If tls_sockets is being used and the connection fails even though the server supports an earlier version of SSL/TLS, then it flags an error. If tls_sockets returns 2, then it verifies that $DETECTED_TLS_VERSION is equal to the highest version number supported by the server (that is also less than the version number in the ClientHello).
In addition, in order to test servers' support for version negotiation, it adds a new test that sends a TLSv1.4 ClientHello and verifies that the server responds with the highest version number that it supports. (This test only runs if both $using_sockets and $EXPERIMENTAL are true and server actually supports some version of SSL/TLS other than SSLv2.)
Changed to only include the signature algorithms extension for TLSv1.2, since RFC 5246 says:
Note: this extension is not meaningful for TLS versions prior to 1.2.
Clients MUST NOT offer it if they are offering prior versions.
However, even if clients do offer it, the rules specified in [TLSEXT]
require servers to ignore extensions they do not understand.
Inclusion of the extension for TLS 1.1 didn't seem to cause any harm, but it seems better to follow the RFC and not include it for TLSv1.0 or TLSv1.1.
RFC 7685 notes that there is at least one TLS implementation that hangs if the client sends a ClientHello with a TLSCiphertext.length between 256 and 511 bytes, and so the padding extension was defined in order to get around this bug. (OpenSSL s_client includes this extension when the -bugs option is used.) So, I changed socksend_tls_clienthello() to include the padding extension if the CLientHello would have a length between 256 and 511 bytes, making the padding extension just large enough to make the ClientHello 512 bytes.
I also fixed a typo (a missing "0x") in the check for whether any ECC ciphers are included in the Client Hello.
In doing some work on cipher_pref_check() I noticed that it was failing on SSLv2 since the call to "$OPENSSL s_client" includes SNI. I've also noticed in my testing that "$OPENSSL s_client" will not connect to an SSLv2-only server unless the "-ssl2" flag is included.
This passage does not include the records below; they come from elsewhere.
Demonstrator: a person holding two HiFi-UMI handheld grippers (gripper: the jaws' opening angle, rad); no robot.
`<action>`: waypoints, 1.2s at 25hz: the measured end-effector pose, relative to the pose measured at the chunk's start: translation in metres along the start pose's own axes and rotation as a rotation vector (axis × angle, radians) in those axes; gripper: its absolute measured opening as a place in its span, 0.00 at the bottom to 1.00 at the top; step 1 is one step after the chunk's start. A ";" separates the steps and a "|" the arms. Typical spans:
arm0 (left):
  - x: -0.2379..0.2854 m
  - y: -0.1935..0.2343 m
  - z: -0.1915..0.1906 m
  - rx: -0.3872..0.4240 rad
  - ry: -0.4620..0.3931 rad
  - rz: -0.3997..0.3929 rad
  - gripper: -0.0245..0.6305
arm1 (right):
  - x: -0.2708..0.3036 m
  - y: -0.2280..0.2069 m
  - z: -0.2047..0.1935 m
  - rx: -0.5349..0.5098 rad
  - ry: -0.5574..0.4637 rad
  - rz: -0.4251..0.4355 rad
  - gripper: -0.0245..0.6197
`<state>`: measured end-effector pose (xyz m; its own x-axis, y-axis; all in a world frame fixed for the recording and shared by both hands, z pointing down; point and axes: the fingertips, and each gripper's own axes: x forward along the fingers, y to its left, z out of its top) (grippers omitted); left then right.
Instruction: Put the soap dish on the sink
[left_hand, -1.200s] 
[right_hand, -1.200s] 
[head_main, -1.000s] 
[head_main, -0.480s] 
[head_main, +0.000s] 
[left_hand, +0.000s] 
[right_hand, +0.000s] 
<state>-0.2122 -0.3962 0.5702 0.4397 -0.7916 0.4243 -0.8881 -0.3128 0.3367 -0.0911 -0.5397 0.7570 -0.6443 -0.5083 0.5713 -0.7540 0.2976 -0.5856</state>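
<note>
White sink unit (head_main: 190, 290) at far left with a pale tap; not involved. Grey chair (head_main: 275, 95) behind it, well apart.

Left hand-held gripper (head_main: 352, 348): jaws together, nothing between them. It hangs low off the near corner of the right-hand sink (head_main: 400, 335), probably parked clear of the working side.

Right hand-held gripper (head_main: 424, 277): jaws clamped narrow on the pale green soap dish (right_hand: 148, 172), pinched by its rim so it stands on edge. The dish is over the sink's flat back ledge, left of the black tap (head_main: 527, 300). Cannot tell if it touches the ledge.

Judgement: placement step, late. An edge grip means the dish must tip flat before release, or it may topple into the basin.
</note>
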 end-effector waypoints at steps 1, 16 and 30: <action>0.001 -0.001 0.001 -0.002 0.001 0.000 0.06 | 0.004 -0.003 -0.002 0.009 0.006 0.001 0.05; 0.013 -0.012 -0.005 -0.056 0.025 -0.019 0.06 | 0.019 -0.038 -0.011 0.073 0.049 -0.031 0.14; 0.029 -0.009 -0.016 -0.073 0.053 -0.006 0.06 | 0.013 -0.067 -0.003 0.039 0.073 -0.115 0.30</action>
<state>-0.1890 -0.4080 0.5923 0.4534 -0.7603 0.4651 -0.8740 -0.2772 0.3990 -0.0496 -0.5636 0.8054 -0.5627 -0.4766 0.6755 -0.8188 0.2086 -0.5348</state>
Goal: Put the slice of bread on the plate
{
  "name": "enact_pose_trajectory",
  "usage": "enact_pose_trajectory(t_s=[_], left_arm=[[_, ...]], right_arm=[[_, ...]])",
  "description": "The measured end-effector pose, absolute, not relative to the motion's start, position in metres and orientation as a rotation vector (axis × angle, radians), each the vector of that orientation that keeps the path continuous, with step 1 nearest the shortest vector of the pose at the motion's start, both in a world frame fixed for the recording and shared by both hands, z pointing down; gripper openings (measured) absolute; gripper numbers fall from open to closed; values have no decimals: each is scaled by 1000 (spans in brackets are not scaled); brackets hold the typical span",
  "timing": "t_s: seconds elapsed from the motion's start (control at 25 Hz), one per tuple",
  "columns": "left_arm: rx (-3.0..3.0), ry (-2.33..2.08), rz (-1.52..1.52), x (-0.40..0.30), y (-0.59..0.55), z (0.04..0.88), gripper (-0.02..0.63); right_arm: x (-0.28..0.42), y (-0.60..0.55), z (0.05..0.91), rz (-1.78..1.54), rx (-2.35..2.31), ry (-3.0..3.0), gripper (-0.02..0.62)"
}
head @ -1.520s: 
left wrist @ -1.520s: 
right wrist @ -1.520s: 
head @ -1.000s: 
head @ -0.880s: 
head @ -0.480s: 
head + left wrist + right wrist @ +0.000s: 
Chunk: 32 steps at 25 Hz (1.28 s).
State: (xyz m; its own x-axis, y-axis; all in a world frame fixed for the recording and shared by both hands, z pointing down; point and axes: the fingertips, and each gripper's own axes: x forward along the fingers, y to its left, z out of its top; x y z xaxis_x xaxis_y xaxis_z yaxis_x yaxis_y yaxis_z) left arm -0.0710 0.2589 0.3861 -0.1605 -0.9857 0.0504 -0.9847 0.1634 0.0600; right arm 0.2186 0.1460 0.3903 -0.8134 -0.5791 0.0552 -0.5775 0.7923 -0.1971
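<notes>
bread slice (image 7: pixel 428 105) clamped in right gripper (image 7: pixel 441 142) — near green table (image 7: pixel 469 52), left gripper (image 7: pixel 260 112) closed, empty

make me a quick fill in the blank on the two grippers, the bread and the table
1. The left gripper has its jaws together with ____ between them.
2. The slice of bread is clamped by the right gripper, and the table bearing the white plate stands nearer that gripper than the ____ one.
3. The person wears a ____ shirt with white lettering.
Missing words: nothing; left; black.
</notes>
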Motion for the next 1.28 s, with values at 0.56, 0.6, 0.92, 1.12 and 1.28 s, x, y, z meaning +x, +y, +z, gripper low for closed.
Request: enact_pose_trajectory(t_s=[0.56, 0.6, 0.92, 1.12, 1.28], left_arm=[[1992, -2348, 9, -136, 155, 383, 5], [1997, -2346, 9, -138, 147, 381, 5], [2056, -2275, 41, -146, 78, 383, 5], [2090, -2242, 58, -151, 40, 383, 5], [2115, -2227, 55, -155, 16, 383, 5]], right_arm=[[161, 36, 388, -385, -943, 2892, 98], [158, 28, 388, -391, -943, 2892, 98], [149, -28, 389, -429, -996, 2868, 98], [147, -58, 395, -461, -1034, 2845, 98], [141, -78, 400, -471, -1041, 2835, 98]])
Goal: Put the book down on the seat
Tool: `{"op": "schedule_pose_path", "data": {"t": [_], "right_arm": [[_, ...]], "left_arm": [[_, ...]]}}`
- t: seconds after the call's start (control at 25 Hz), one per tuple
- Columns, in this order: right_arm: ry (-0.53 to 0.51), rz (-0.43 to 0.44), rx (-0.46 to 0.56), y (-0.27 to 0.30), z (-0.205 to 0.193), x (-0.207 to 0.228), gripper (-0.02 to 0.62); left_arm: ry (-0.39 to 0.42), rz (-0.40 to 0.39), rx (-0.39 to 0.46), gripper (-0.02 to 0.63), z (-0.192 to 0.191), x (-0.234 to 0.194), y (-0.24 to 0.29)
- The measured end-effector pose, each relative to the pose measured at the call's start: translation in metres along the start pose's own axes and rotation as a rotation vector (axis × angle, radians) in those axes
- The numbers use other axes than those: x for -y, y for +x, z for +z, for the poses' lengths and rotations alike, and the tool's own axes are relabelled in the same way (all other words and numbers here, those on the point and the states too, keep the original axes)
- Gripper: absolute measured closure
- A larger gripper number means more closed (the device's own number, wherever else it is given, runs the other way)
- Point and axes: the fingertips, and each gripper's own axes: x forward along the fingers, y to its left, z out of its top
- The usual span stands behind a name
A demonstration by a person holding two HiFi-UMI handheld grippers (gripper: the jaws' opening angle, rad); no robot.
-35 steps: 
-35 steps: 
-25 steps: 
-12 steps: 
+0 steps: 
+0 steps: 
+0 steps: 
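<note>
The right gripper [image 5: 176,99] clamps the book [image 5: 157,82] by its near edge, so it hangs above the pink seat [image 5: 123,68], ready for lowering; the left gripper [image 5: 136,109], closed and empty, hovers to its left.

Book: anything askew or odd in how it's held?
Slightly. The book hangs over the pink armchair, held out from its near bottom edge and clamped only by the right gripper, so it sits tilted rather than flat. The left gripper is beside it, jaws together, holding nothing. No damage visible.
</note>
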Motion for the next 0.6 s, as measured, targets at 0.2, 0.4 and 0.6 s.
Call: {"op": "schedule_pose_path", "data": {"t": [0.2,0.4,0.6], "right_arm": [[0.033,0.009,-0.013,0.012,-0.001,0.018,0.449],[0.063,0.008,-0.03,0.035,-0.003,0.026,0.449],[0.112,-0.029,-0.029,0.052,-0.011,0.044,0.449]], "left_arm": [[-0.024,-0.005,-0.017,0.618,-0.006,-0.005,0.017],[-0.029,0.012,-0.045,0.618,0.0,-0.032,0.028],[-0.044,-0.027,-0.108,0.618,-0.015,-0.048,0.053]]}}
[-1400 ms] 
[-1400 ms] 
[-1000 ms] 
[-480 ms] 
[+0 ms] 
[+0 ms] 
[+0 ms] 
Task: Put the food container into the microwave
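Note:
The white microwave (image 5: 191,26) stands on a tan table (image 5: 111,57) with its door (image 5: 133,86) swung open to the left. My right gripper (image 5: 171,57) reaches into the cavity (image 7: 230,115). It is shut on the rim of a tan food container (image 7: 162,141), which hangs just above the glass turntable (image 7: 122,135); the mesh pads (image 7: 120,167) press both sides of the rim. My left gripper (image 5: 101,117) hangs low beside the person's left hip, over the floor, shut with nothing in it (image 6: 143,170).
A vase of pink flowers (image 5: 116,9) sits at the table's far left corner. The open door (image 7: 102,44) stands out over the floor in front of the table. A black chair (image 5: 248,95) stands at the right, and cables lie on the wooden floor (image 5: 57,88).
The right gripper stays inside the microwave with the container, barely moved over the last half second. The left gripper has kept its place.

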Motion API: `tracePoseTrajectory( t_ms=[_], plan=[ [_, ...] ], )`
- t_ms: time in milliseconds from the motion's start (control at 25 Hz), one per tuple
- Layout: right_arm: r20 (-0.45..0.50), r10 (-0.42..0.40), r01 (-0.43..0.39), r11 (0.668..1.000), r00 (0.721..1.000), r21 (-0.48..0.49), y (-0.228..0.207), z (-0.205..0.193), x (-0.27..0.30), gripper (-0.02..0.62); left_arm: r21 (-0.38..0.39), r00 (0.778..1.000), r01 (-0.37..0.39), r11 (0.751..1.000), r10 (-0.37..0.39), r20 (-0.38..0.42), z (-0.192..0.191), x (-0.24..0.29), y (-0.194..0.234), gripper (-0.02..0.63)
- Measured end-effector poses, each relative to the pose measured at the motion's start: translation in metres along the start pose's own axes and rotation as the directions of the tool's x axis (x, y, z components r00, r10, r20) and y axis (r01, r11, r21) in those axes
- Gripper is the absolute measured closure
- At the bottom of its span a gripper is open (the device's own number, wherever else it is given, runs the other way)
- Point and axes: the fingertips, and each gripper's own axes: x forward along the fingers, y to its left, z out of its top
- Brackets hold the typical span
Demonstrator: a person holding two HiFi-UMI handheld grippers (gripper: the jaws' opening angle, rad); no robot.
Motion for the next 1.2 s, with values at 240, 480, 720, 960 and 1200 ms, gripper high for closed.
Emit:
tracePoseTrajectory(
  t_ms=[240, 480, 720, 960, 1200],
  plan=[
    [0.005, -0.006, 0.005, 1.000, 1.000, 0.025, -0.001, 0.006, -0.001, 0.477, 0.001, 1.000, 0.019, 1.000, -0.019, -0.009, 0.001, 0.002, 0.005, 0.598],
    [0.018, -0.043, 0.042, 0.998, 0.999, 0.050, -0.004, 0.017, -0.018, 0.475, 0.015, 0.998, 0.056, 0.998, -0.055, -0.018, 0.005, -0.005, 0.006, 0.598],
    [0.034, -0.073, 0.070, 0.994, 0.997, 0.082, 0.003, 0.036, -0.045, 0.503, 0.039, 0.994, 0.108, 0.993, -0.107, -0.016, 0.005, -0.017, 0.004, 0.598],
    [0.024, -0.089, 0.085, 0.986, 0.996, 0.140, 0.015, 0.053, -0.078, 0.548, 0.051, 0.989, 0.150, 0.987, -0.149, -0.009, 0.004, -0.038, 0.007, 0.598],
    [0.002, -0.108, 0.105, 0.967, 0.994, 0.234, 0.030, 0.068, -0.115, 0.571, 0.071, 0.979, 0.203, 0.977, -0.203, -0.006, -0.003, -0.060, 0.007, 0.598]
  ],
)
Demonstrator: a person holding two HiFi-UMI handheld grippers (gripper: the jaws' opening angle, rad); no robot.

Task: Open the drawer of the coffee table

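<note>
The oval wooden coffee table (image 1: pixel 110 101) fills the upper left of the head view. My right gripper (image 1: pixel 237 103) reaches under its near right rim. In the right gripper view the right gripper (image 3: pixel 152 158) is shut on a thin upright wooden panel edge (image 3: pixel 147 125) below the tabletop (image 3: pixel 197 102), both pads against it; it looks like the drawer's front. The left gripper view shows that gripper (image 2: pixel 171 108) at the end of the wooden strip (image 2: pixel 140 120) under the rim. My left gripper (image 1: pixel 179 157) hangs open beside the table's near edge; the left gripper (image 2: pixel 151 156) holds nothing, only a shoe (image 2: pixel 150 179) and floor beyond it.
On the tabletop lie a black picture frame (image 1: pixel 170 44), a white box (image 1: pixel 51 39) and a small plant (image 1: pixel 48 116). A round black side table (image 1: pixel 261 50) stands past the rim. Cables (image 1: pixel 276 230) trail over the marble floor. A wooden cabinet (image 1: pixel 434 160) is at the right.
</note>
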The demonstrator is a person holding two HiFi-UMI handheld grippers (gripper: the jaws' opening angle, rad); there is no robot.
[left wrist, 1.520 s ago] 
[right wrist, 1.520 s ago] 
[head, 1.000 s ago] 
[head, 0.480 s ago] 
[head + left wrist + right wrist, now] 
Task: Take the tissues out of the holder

So, I carefully checked each call to "$OPENSSL s_client" in the program (other than in run_allciphers and run_cipher_per_proto, since those functions are already addresses in PR #341) to see whether they would inappropriate fail with an SSLv2-only (or SSLv3-only) server.
As a general rule, if the call doesn't currently include the protocol, then I added "-ssl2" if $OPTIMAL_PROTO is "-ssl2", indicating that the server only supports SSLv2, and I removed any $SNI if a protocol is specified if a protocol is specified and it is either SSLv2 or SSLv3.
I tested it on an SSLv2-only server, and the results are much better. I also tested it on a collection of other servers, none of which support SSLv2, and the results are the same as with the current code.
The only thing I haven't been able to test is how the revised code works when the "--starttls" option is used. I don't believe the changes I made would cause anything to break in that case, but I also don't think code will work any better in that case, if the server only supports SSLv2. Of course, since no server should support SSLv2 (let alone only SSLv2), it shouldn't really be an issue.
One thing that I did not change, but that I do not understand; why does determine_optimal_proto() try the protocols in the order "-tls1_2 -tls1 -ssl3 -tls1_1 -ssl2" rather than "-tls1_2 -tls1_1 -tls1 -ssl3 -ssl2"? Doesn't the current ordering imply that TLS v1.0 and SSLv3 are better than TLS v1.1?